It is one of the high points of my week. I am in my weekly tap class. We have completed our warm up steps and are doing short combinations. I smile at my mirrored reflection as I note that I am wearing my red Gap T shirt with “Inspi(red)” printed across its front. I have been inspired, I think, as I’ve made my living as a fiction writer with an arts practice on the side. Writing, drawing, painting. And continuing to tap. I read the word again and think, so what if I am dyslexic.
I lose my place in the sequence of cramp rolls. Something is wrong with that reflection. Should I be able to read what the T-shirt says when I am looking in a mirror? The letters and word should be reversed. Right? I am not sure. I am dyslexic and have trouble keeping such distinctions straight. The word, so easily read in the mirror, mocks me, reminding me of all the other times I am not sure what goes from left to right or right to left. Which way is north or south. Reminding me of the times I have been lost driving or walking, how I have trouble remembering how to spell words, do multiplication, learn a language other than the one I absorbed as a child. Mocking me for hearing every word in my head as I silently read.
I am distracted by these thoughts and having trouble with a simple combination of riffs. As we start a new tap sequence I feel for the shoulder seam of my shirt. It confirms that my shirt is on inside out. I cannot keep tapping. I am not doing a very good job of it any way. I leave the tap line to put my shirt on right side out. When I am back in the line I check myself in the mirror. “Inspir(red)” is now reversed. I regain my composure and complete the class.
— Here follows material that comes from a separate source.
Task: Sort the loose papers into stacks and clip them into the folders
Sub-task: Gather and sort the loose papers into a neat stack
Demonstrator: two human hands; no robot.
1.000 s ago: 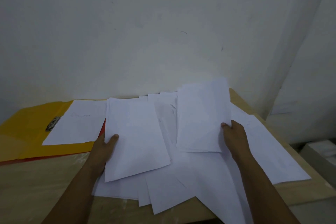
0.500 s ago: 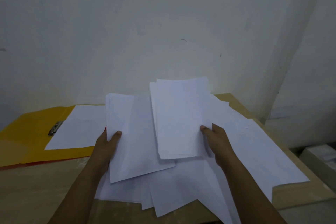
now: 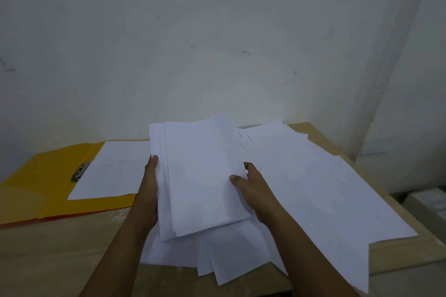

You might wonder that I can tap dance with dancing’s continual need to keep right foot / left foot functions distinct. t was a big problem for me when I first started tapping as a six-year-old. Fortunately, my teacher - Miss Irene - noticed I was having trouble and put a ribbon on my right tap shoe. t helped tremendously.
In 2010 I added printmaking to my practice of the visual arts. I have been learning to do monotype, linocut, etching, and aquatint. All these processes require that I reverse images. If the drawing of a person is looking to the left in the etched lines of a copper plate, the person will be looking to the right in the print. A tree on the right side of the plate will print on the left side of the paper. Left is right and right is left. And as if that is not enough of a challenge for a dyslexic, printmaking involves a lot of organized, procedural thinking. Each technique has a long list of to do’s before you pull your artist’s proof of a print. Aquatint, for example, has several procedural steps involving a rosin box, a heated surface, pages of an old phone book, protective gloves, a tray of chemicals, running water, and the all important timer. For a dyslexic, printmaking presents a lot of challenges. But I love doing it. Why? I’ve wondered. Why do I like it so much when it is so challenging and there are other art processes that are procedurally so much easier and that I already know better?
Recently, going to the print shop to do aquatint on an etched copper plate, I had a light bulb moment. I love printmaking precisely because I am dyslexic. The printmaking processes with all of their detailed directions, materials, and procedures keep the deficient left side of my brain busily pre-occupied and out of the way leaving my more highly functional creative right side free to function in all its right braininess glory. And leaving me open to be inspired.
To write this blog I had to check that I assigned the correct qualities to the left and right sides of the brain. I had not. But now it’s right. Right?